What if we could solve both problems in one? The idea is to use two phases when committing events. For the first phase, we go back to the simple implementation of checking internal consistency of an event and then immediately adding it to the event log. These events are in a pending state. They’ve reserved their place in the queue but there’s no guarantee they will successfully commit. The second phase happens asynchronously. Invariants involving stored state are checked. Conflicts with earlier events are detected. The event is then marked as either committed or rejected.

Second Phase, First event committed, Second rejected

Clients can choose how to deal with pending events. A simple client would sync up to the last committed event and ignore pending events. After it submits its own changes it needs to wait until the event finally commits or is rejected. This is a similar client interaction model to that used for end to end serializable isolation. However, there’s no contention if editing separate issues and clients can be treated fairly if they are contending for access to the same issue.

We still have a potential fairness problem between app server instances but that’s much easier to solve as everything happens server side, all under our control. We also need to wait for events to be committed before snapshot creation can start. Snapshot creation is a long term background process that runs infrequently. Committing pending events is a short term background process that needs to run frequently. As well as reducing latency, committing pending events as a background process improves efficiency as the same instance can process multiple events, reusing the state retrieved when processing the previous event.

A thick client can provide a better user experience. It can sync the full set of events, including those that are still pending. It needs to treat the pending events as non-definitive. A thick client has the current state available locally. There’s an interesting contrast between stateful clients that can work incrementally and the stateless server implementations that have to do everything from scratch.

It’s easy for a thick client to process pending events itself and determine whether the server would commit or reject them. It can then preemptively avoid conflicts with pending events from other clients. Any events it submits must be conditional on the pending events committing as expected.
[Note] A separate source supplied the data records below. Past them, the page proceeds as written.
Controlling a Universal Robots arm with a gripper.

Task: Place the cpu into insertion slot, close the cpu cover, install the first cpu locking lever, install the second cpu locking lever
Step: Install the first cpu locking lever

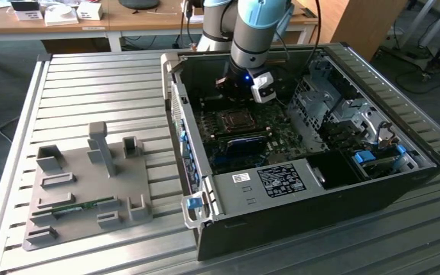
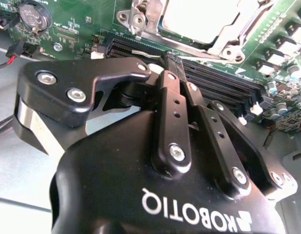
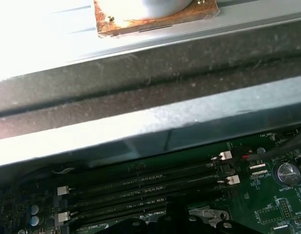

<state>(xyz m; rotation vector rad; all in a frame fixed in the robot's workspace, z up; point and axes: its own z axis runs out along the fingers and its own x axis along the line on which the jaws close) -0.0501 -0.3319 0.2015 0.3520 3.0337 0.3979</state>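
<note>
One gripper [image 2: 172, 58], fingers closed together and holding nothing, hangs over the memory slots [image 2: 223, 83] inside the one black computer case [image 1: 304, 217]. One cpu [image 2: 204, 19] lies in the insertion slot [image 1: 238, 120] mid-board, under the cpu cover [image 2: 238, 41].

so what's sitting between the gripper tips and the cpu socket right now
In the second wrist view, the gripper has its fingers together over the long black memory slots. Those slots and a strip of green board lie between it and the socket.
</note>
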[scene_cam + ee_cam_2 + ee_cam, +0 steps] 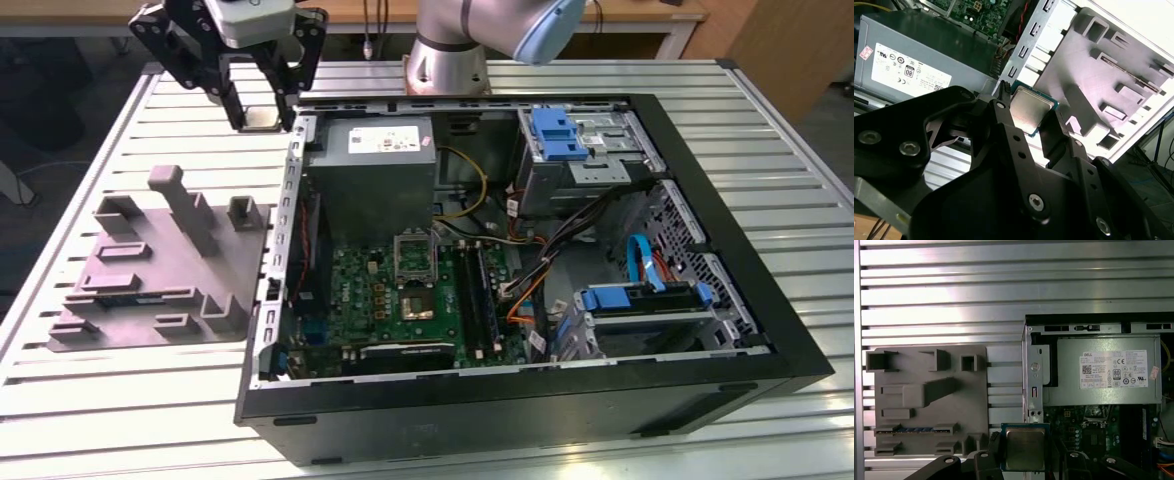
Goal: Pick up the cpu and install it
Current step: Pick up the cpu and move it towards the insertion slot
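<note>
The cpu (263,120), a small square chip with a silvery top and a thin rim, hangs in the air above the slatted table, just outside the case's far corner on the exterior view's left. My gripper (263,112) is shut on it, one black finger on each side. Both wrist views show the cpu (1029,107) (1025,447) clamped between the fingers (1002,107), with the gripper (1025,452) looking down. The black-framed socket (418,302) lies on the green motherboard inside the open computer case (747,300), well apart from the chip.
A grey moulded parts holder (160,270) (929,395) lies on the table beside the case. Below the gripper are the case's metal edge (1032,375) and the grey power supply box (380,150) (914,55). Cables and blue drive bays fill the case's other side.
</note>
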`<state>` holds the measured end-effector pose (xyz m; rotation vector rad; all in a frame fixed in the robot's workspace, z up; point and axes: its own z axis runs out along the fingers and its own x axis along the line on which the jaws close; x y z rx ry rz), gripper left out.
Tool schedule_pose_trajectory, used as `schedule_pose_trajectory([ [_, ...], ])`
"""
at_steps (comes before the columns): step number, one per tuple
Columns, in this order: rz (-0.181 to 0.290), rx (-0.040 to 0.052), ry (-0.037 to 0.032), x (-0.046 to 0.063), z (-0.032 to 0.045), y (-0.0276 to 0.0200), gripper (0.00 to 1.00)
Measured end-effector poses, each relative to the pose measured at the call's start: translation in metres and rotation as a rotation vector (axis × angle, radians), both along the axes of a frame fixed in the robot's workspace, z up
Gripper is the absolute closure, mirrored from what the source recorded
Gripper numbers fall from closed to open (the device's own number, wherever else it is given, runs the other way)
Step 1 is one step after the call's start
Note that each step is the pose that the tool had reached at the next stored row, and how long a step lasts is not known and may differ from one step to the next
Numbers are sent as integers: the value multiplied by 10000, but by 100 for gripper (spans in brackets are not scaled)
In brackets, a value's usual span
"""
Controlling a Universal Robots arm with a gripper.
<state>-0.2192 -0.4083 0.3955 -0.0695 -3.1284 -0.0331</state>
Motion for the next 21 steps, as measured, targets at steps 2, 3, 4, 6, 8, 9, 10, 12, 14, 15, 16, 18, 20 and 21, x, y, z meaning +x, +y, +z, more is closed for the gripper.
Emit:
schedule_pose_trajectory([
  [2,0,0,0,11,0,0,53],
  [3,1,0,0,17,0,0,53],
  [4,1,0,0,23,0,0,53],
  [6,1,0,0,35,0,0,53],
  [8,0,0,0,47,0,0,53],
  [9,0,0,0,54,0,0,53],
  [10,0,0,0,59,0,0,53],
  [12,1,0,0,71,0,0,53],
  [14,0,1,-1,83,-1,0,53],
  [15,0,0,0,89,0,0,53],
  [16,0,-1,0,95,0,0,53],
  [18,0,0,0,108,0,0,53],
  [20,-1,0,-1,119,0,0,53],
  [21,0,0,0,124,0,0,53],
])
The client must still be prepared to reverse course and fix up local state if it turns out that client and server business logic are out of sync.

Conflict Detection

As the server processes each pending event, it needs to look at any events added to the log between this event and the last event the submitting client saw. Could this change conflict with any of those earlier changes? This is separate from the question of whether application invariants are being maintained. It’s a judgement call. If the end user was aware of those changes, would they change their mind about what they’re doing?

For our example issues system, we would always consider it a conflict if the earlier event changed a property that we’re trying to update. We would usually consider it a conflict if the earlier event changed a property in the same issue that we’re updating. We would rarely consider it a conflict if the earlier event was updating a different issue.

Conclusion

So, is it really feasible to roll your own event sourced system while figuring out how to resolve conflicts and ensure consistency? I think so. How much effort will be needed depends greatly on what kind of application you’re building. A spreadsheet doesn’t have complex invariants and last-write-wins semantics are expected. There’s a limit to how fast end users can make changes. You don’t need anything more than an event log implementation that can serialize writes.

At the other extreme, a grid view issues tracker with complex business logic and a high update rate driven by automated integrations will need a more sophisticated implementation. In the long run it’s still less work than making a traditional relational database backed web app bullet proof. And that’s without considering all the other benefits of an event sourced implementation.